Le docteur Fernando Villarejo, directeur des soins intensifs à la clinique Olivos, a décrit un suivi médical pratiquement inexistant pendant l’hospitalisation de la légende argentine. Selon lui, Maradona vivait dans un cadre totalement hors contrôle. « Dans sa chambre, tout était permis », a-t-il déclaré, évoquant notamment la possibilité pour El Pibe de Oro de consommer librement de la malbouffe, en contradiction avec les recommandations médicales.
Il a aussi révélé que le neurochirurgien Leopoldo Luque avait empêché deux médecins, envoyés par les filles de Maradona, d’entrer dans la clinique pour évaluer son état. Ces spécialistes devaient décider s’il était préférable de poursuivre la convalescence en centre de rééducation plutôt qu’à domicile. Maradona est finalement décédé cinq jours après sa sortie, dans sa maison de Tigre.

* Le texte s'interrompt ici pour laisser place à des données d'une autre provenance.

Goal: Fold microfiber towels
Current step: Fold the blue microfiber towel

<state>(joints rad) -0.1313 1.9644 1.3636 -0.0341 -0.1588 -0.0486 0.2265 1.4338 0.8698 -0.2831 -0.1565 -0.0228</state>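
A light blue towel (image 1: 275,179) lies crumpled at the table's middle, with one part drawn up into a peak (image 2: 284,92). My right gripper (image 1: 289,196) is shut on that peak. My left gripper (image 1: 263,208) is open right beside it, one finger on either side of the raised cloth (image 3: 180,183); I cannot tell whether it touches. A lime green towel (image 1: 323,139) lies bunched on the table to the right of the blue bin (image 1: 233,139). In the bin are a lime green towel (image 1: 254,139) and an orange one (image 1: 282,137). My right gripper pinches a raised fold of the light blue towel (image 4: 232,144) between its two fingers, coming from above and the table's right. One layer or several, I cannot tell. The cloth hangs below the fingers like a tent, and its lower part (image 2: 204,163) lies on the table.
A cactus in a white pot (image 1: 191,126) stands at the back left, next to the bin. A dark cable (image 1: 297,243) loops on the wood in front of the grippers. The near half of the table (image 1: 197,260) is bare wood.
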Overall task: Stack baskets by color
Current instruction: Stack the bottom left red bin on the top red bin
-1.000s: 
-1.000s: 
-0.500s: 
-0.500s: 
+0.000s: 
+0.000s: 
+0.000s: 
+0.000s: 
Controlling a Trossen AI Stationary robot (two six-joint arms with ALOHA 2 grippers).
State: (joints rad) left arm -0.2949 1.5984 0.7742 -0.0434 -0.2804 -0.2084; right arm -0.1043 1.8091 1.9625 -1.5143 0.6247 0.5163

Sédation sans encadrement, décisions contestées
Autre élément troublant : selon Villarejo, Maradona a été placé sous sédation sur ordre direct de Luque, sans qu’aucune visite préalable n’ait eu lieu. L’objectif affiché était de le « désintoxiquer » de l’alcool et de le rendre « plus gérable ». Le médecin a affirmé avoir exprimé son désaccord : « Ce n’était pas le lieu approprié. Je l’ai dit à Luque. » Il assure avoir tout noté dans le dossier médical.
Il a également estimé que la famille avait accepté cette sédation « par ignorance ou parce qu’elle faisait confiance », soulignant un manque de rigueur dans la prise de décision et une absence de réelle information auprès des proches.
Le procès en cours vise désormais à déterminer si ces négligences et décisions médicales discutables ont joué un rôle dans la mort prématurée de l’icône du football.